Directions — Locate the lines of the listing below that hold "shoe", then copy each of them.
====
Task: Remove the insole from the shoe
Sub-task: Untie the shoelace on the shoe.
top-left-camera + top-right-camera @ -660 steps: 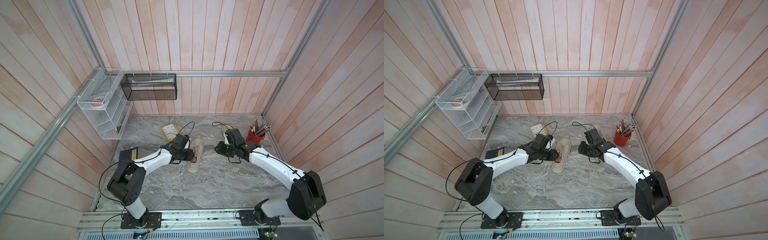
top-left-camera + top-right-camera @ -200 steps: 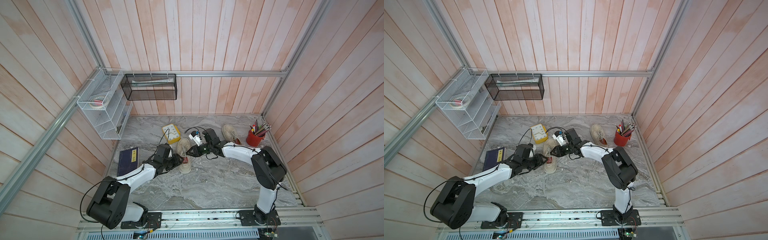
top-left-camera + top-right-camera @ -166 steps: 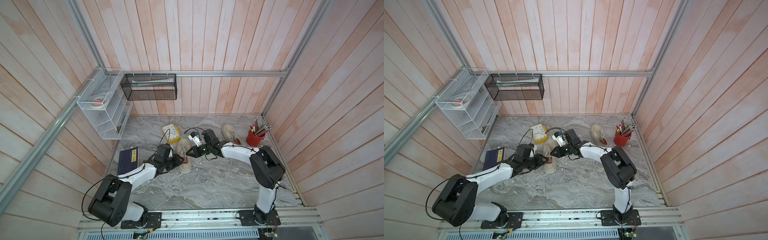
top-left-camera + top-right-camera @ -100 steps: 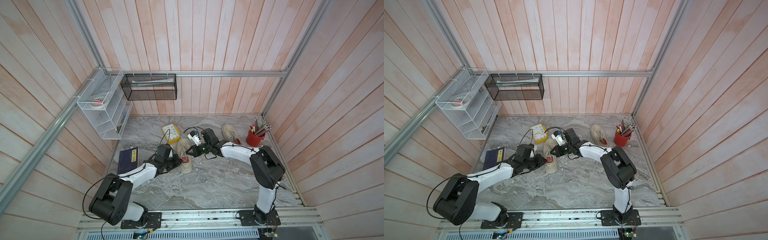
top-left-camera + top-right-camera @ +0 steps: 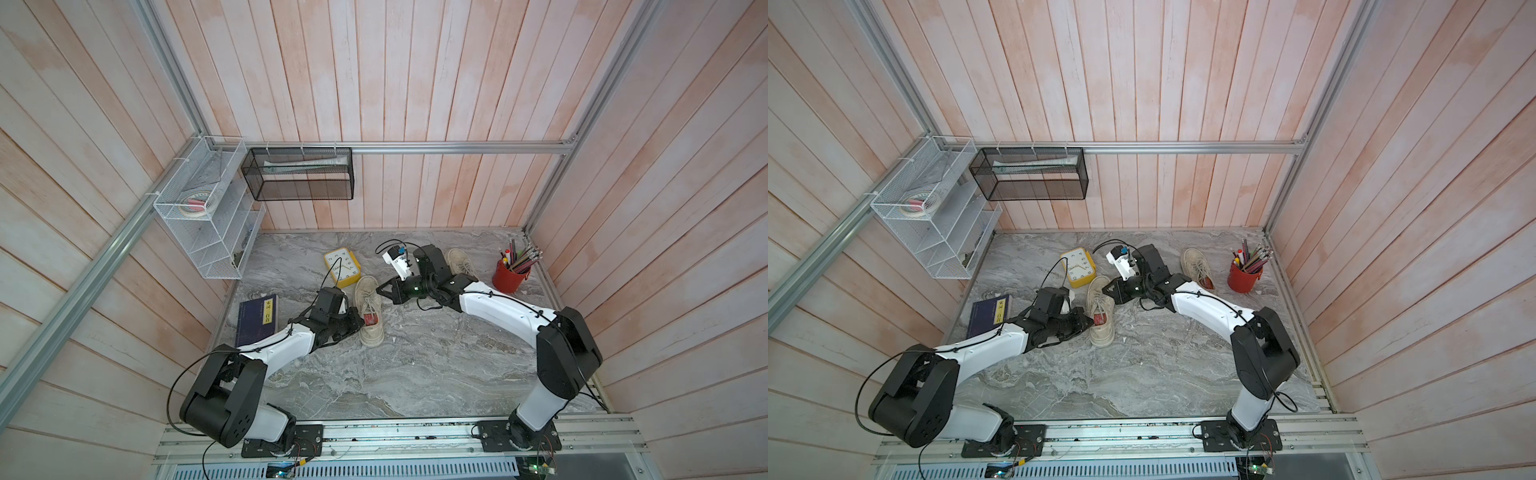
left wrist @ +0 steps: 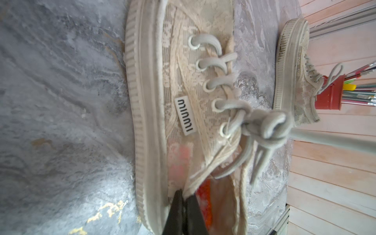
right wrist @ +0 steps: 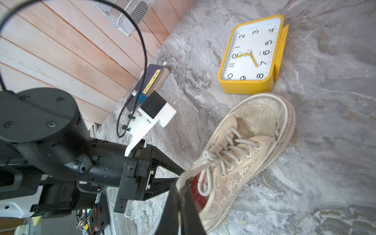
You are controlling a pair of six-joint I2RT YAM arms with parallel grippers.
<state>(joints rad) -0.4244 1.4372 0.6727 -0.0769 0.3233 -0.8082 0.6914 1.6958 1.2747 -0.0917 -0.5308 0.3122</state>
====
Solution —
Task: Remove the insole from the shoe
Sub-task: Untie the shoelace on the shoe.

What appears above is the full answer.